Biography
Dr Anne O’Connor is a graduate of Dublin City University where she completed her undergraduate studies in International Marketing and Languages, and MA in Applied Languages (French and German). She completed her PhD in the Department of Sociology in the National University of Ireland, Maynooth under the supervision of Professor Séan O’Riain. She has been based at SETU Carlow since 1993 and has taught to level 8 in French, German, English as a Foreign Language, Comparative Business Culture, Organisational Behaviour and has supervised final year dissertation students at level 8. She has had poems published in the Kilkenny Poetry Broadsheet, The SHOp, Boyne Berries, Poetry Ireland Review, The Oxfam Calendar, and in other publications.
Research Interests
Dr O'Connor's research interests include: Qualitative Research Methods; The Sociology of Work; Occupational Choice Theory; Charitable Organisations and Volunteering; Ethnography; Symbolic Interactionism; Human-Animal Interaction, Twenty-First Century Workplaces; AI, Automation and the Question of UBI (Universal Basic Income); Organisational Theory; Socio-Cultural Change; Polyani’s Moral Economy.

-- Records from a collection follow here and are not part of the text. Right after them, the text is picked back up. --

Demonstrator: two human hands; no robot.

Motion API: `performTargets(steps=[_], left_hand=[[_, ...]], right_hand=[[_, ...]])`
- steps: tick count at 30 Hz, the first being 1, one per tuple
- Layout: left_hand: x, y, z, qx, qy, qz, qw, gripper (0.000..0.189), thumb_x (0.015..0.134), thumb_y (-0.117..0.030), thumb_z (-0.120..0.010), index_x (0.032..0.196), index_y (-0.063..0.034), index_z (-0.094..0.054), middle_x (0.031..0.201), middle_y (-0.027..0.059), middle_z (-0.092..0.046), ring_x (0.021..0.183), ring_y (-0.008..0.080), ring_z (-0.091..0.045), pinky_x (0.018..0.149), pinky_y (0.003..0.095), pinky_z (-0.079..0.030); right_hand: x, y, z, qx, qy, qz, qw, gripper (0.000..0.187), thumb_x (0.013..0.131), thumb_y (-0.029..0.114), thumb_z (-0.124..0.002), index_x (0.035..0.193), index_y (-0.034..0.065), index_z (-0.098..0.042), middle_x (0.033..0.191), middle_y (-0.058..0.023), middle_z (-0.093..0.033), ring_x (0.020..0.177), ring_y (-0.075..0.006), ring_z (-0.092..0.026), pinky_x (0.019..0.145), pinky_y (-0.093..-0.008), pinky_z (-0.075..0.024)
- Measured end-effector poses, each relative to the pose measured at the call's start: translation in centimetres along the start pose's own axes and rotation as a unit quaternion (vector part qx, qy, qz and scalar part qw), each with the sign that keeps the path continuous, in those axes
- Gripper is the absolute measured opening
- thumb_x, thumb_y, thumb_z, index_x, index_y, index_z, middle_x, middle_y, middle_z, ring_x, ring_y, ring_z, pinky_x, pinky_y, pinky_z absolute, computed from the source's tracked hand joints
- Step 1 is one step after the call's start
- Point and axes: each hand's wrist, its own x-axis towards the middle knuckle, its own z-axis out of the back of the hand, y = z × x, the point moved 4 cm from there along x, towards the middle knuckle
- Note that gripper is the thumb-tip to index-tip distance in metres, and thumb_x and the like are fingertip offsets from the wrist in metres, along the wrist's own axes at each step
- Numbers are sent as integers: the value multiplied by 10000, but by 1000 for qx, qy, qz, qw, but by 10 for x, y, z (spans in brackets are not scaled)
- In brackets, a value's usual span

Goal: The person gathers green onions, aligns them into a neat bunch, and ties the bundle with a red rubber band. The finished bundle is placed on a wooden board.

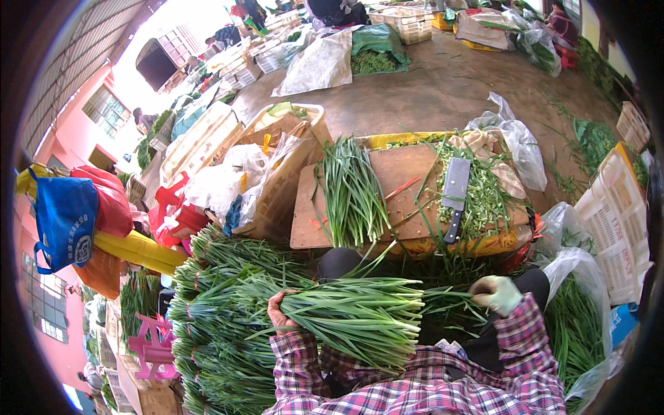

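Observation:
My left hand is bare and grips a large bunch of long green leafy stalks by the leaf side, its pale cut ends pointing right. To the right of the bunch, my right hand, in a pale glove, pinches a few thin green stalks. Ahead lies a wooden board, with a loose bundle of stalks on its left part. A cleaver with a black handle rests on cut trimmings at the board's right.
Banded bundles are piled at my left. An open clear plastic bag of stalks stands at my right. Beyond the board are a plastic crate and a white plastic bag. Several people sit or work farther off.

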Motion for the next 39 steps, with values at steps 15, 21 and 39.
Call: performTargets(steps=[15, 21, 39], left_hand=[[-10, 2, 0, 10, -74, -82, 994, 151, 692, -144, -527, 744, -5, -553, 767, 128, -592, 739, 270, -557, 753, 399, -466], [-5, 1, 0, 112, -28, -65, 991, 242, 764, -202, -477, 779, 25, -559, 817, 171, -614, 782, 294, -572, 798, 426, -456], [3, 4, 12, -14, -35, -42, 998, 236, 696, -191, -508, 770, 27, -562, 803, 182, -601, 785, 305, -563, 792, 425, -449]], right_hand=[[48, 91, -111, 645, 153, 51, 747, 475, 805, 141, -637, 1210, -9, -439, 1131, -75, -560, 1004, -161, -549, 871, -311, -439], [41, 122, -118, 439, 161, 200, 861, 329, 842, 143, -584, 1143, 32, -508, 1110, -99, -556, 969, -195, -570, 837, -309, -472], [33, 67, -91, 613, 30, -104, 782, 178, 789, 106, -656, 934, 20, -599, 766, -60, -631, 547, -98, -535, 476, -210, -416]])
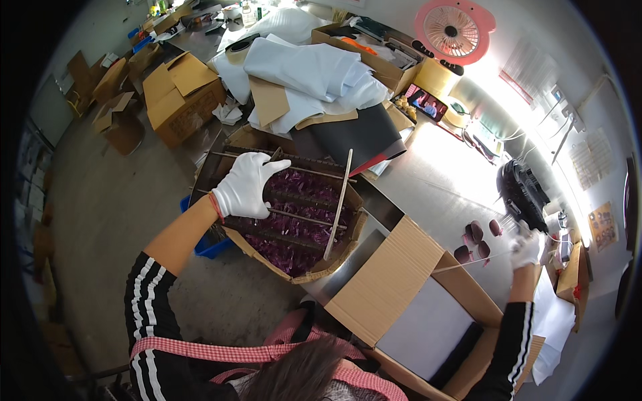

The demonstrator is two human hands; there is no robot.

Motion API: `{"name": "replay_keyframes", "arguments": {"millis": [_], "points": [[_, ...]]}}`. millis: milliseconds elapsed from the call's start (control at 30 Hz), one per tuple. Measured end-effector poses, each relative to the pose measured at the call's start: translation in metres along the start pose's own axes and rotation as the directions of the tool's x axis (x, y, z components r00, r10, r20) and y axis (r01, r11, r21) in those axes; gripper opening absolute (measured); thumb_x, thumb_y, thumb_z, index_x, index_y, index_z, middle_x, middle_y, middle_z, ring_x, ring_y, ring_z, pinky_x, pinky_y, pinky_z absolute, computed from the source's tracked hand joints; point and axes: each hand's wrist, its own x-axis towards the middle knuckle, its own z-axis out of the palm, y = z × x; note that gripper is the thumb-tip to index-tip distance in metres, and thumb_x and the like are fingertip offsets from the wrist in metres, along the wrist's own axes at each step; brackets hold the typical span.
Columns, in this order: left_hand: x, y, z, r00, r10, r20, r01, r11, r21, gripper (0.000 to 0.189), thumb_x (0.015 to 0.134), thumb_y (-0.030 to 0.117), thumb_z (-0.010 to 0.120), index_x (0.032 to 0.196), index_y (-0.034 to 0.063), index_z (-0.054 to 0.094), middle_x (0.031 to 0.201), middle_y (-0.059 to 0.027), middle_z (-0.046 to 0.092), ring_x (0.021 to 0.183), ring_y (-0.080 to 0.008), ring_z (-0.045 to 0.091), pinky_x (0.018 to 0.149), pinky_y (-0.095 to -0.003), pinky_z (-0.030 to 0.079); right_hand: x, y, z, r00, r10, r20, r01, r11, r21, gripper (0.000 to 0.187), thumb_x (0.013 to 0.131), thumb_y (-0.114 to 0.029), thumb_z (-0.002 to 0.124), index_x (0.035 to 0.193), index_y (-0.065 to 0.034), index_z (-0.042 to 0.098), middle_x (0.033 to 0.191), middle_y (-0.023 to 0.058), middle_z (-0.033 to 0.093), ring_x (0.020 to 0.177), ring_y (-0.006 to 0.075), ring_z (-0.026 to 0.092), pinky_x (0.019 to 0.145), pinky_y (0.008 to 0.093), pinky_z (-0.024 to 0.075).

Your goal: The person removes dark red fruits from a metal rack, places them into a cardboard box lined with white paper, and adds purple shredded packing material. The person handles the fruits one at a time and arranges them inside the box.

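Note:
My left hand [246, 185], in a white glove, rests over an open cardboard box [358, 228] at the centre. Its thumb and fingers are spread across thin wooden strips [338, 205]. Below the strips, dark dividers separate rows of shiny purple translucent pieces [301, 215], too small to identify. Over at the right, my white-gloved right hand [526, 245] is blurred beside a black, round-ended object [521, 193]. Whether it grips that object cannot be told. Sunglasses [474, 233] with dark lenses and pinkish temples lie on the metal table [436, 185], left of this hand.
An open carton [386, 280] with a grey sheet inside stands before me. White sheets [301, 65] and a black sheet [346, 133] are heaped behind the purple pieces. A pink fan [451, 31] and a phone [426, 103] stand farther back. A blue bin [213, 245] sits below left.

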Motion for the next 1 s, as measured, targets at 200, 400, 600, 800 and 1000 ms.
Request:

Engagement and Collaboration
I have extensive volunteering experience with animal charities, some of which formed the respondent pool and ethnographic observation sites for my PhD dissertation.
I have to date only supervised undergraduate dissertations. In the future I would be happy to consider a supervisory role for qualitative studies in Sociology in my area of expertise.
Publications and Outputs
Peer Reviewer for Society & Animals 2023
Invited to be a member of the Editorial Board of the peer-reviewed journal, Social Sciences, p-ISSN: 2326-9863
Peer-reviewer for Society and Animals 2022
Asked to review a book proposal for the University of Georgia Press.
'Finding Sanctuary in the Occupational Choice of Animal Shelter Work', Society & Animals, Volume 29: Issue 2, p.153-171.
Conference Paper at the British Sociological Association (BSA) annual conference, Leeds University 2014: ‘The Best Job in the World? An Ethnographic Study of Animal Shelter Work.
Conference Paper at the Irish Philosophy Society annual conference, Carlow College 2017: Finding Sanctuary: The Occupational Choice of Animal Shelter Work.
Pending publication (2018) in the Sociology journal Society and Animals: “They See Me Properly" : Finding Sanctuary in the Occupational Choice of Animal Shelter Work.
I am currently working on adapting my PhD thesis to book form, and extending its scope to examine the meaning of work in the Twenty-First century.